**WHAT YOU SHOULD DO**.
Using the entries below, output exactly the lines from the one containing "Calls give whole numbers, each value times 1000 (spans" through the final line, both included, and no others.

Items listed in a dataset
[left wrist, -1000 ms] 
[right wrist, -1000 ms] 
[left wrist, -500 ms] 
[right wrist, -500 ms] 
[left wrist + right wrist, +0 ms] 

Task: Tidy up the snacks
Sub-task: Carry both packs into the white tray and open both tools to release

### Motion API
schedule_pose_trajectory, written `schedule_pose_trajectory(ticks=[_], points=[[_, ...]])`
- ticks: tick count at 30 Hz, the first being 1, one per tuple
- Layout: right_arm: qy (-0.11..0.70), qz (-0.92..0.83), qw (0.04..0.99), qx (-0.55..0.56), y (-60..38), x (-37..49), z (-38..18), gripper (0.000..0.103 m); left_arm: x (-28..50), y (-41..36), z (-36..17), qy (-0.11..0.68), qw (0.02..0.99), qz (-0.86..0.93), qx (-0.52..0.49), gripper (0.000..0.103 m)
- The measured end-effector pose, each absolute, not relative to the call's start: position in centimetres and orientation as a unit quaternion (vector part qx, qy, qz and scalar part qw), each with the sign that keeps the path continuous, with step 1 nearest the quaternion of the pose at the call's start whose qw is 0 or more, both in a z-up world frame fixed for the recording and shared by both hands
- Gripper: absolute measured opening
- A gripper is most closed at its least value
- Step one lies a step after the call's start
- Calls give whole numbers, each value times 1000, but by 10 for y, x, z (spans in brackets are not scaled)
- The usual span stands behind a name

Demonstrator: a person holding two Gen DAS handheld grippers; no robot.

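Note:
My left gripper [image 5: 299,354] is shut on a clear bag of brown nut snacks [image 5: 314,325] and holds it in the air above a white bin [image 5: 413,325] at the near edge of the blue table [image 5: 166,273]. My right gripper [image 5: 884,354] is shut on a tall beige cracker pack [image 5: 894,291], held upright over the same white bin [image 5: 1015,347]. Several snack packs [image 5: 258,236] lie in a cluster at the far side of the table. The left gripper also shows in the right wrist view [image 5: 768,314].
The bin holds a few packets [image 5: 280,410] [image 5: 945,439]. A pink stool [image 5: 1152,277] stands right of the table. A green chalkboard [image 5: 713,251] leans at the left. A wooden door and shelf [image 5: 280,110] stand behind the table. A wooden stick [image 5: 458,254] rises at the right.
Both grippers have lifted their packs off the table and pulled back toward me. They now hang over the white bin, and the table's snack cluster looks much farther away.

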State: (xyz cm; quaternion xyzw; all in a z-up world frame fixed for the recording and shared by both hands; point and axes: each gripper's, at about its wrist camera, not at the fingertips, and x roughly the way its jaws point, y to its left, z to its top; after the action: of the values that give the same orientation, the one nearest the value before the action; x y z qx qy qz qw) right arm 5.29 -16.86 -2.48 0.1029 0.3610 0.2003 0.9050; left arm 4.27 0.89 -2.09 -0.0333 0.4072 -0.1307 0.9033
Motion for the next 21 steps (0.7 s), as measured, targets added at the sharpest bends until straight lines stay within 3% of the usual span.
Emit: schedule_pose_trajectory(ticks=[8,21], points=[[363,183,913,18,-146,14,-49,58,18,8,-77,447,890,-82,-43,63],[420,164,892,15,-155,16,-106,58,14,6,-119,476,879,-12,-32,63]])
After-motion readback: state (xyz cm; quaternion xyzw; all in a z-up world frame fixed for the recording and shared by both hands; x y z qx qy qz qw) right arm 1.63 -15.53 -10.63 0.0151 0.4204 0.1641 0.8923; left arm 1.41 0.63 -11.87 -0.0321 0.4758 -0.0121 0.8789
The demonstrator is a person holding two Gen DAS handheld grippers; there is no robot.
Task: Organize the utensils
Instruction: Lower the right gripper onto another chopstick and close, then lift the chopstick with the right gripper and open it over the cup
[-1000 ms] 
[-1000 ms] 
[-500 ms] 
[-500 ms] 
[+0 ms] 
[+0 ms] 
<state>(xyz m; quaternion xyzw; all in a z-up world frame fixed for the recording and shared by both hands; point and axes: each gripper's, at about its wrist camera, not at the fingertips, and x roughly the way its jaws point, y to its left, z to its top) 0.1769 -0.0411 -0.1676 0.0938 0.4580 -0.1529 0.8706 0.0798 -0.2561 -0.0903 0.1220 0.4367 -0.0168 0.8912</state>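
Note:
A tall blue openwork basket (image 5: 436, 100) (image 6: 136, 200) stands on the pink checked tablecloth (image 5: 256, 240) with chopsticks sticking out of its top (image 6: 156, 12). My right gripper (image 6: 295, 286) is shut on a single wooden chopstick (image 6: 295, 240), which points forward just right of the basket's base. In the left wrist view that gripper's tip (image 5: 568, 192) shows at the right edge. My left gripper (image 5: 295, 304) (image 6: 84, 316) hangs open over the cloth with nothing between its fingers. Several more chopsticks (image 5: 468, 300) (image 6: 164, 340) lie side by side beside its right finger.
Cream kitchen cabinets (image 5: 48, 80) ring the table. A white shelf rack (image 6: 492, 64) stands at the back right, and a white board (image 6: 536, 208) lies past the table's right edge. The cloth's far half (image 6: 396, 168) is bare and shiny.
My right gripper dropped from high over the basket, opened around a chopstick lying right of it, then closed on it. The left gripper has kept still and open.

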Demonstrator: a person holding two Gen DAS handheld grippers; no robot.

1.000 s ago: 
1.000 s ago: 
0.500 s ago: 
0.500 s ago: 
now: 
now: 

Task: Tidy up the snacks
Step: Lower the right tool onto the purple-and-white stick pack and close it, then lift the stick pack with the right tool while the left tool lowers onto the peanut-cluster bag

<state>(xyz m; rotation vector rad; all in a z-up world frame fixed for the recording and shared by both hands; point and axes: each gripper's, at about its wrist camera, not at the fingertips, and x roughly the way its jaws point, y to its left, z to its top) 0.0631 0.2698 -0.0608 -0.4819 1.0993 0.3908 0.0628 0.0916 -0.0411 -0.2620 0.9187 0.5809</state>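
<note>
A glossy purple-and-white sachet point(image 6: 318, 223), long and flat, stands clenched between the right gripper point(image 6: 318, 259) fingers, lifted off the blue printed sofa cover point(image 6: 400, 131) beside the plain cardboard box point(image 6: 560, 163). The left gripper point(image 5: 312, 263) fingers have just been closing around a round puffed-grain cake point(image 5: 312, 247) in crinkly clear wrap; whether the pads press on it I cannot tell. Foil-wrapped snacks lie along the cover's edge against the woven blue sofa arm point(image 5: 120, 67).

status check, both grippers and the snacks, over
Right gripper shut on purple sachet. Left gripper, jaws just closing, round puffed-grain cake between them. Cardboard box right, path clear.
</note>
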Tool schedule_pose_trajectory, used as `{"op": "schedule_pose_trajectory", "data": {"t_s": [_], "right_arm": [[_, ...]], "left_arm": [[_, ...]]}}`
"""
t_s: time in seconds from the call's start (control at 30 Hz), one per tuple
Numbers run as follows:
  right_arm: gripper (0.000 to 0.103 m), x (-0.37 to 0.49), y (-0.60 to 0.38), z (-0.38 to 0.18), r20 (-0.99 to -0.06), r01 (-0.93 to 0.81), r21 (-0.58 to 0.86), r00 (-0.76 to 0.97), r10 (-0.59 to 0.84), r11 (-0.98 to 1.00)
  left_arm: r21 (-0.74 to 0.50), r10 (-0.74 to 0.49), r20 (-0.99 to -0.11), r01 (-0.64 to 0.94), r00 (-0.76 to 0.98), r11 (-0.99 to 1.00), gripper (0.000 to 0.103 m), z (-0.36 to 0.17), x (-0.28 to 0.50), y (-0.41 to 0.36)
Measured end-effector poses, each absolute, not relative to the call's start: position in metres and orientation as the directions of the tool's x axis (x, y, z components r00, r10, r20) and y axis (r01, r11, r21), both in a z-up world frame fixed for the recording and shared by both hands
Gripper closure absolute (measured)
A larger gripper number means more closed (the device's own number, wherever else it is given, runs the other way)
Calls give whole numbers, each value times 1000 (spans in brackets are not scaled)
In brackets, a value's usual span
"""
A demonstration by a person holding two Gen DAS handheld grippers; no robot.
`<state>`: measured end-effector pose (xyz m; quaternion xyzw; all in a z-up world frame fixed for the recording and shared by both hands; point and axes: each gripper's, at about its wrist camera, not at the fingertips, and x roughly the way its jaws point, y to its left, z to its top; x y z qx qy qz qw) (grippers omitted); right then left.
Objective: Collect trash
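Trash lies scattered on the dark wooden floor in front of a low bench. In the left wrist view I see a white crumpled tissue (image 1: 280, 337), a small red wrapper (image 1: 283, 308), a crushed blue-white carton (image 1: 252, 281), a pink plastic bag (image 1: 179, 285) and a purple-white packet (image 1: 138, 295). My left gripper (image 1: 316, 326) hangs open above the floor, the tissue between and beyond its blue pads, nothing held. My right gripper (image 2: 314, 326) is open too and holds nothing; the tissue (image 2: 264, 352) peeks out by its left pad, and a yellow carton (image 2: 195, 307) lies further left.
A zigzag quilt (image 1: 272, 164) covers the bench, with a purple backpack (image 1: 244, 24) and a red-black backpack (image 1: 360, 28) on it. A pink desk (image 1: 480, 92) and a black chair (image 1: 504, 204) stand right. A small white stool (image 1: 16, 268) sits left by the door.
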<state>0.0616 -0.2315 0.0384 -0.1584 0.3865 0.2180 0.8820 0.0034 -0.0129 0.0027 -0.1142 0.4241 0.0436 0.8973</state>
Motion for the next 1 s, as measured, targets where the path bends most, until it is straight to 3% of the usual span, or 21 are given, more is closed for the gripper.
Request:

**EXERCISE ANSWER**.
Calls give whole numbers, each value times 1000 (spans in brackets are not scaled)
In brackets, a value's usual span
"""
A demonstration by a person holding two Gen DAS handheld grippers; no robot.
`<state>`: measured end-effector pose (xyz m; quaternion xyzw; all in a z-up world frame fixed for the recording and shared by both hands; point and axes: each gripper's, at about its wrist camera, not at the fingertips, and x roughly the way its jaws point, y to its left, z to its top; x y z qx qy qz qw) (grippers omitted); right then left.
Objective: Collect trash
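Trash lies scattered on the dark wooden floor in front of a low bench. In the left wrist view I see a white crumpled tissue (image 1: 280, 337), a small red wrapper (image 1: 283, 308), a crushed blue-white carton (image 1: 252, 281), a pink plastic bag (image 1: 179, 285) and a purple-white packet (image 1: 138, 295). My left gripper (image 1: 316, 326) hangs open above the floor, the tissue between and beyond its blue pads, nothing held. My right gripper (image 2: 314, 326) is open too and holds nothing; the tissue (image 2: 264, 352) peeks out by its left pad, and a yellow carton (image 2: 195, 307) lies further left.
A zigzag quilt (image 1: 272, 164) covers the bench, with a purple backpack (image 1: 244, 24) and a red-black backpack (image 1: 360, 28) on it. A pink desk (image 1: 480, 92) and a black chair (image 1: 504, 204) stand right. A small white stool (image 1: 16, 268) sits left by the door.
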<state>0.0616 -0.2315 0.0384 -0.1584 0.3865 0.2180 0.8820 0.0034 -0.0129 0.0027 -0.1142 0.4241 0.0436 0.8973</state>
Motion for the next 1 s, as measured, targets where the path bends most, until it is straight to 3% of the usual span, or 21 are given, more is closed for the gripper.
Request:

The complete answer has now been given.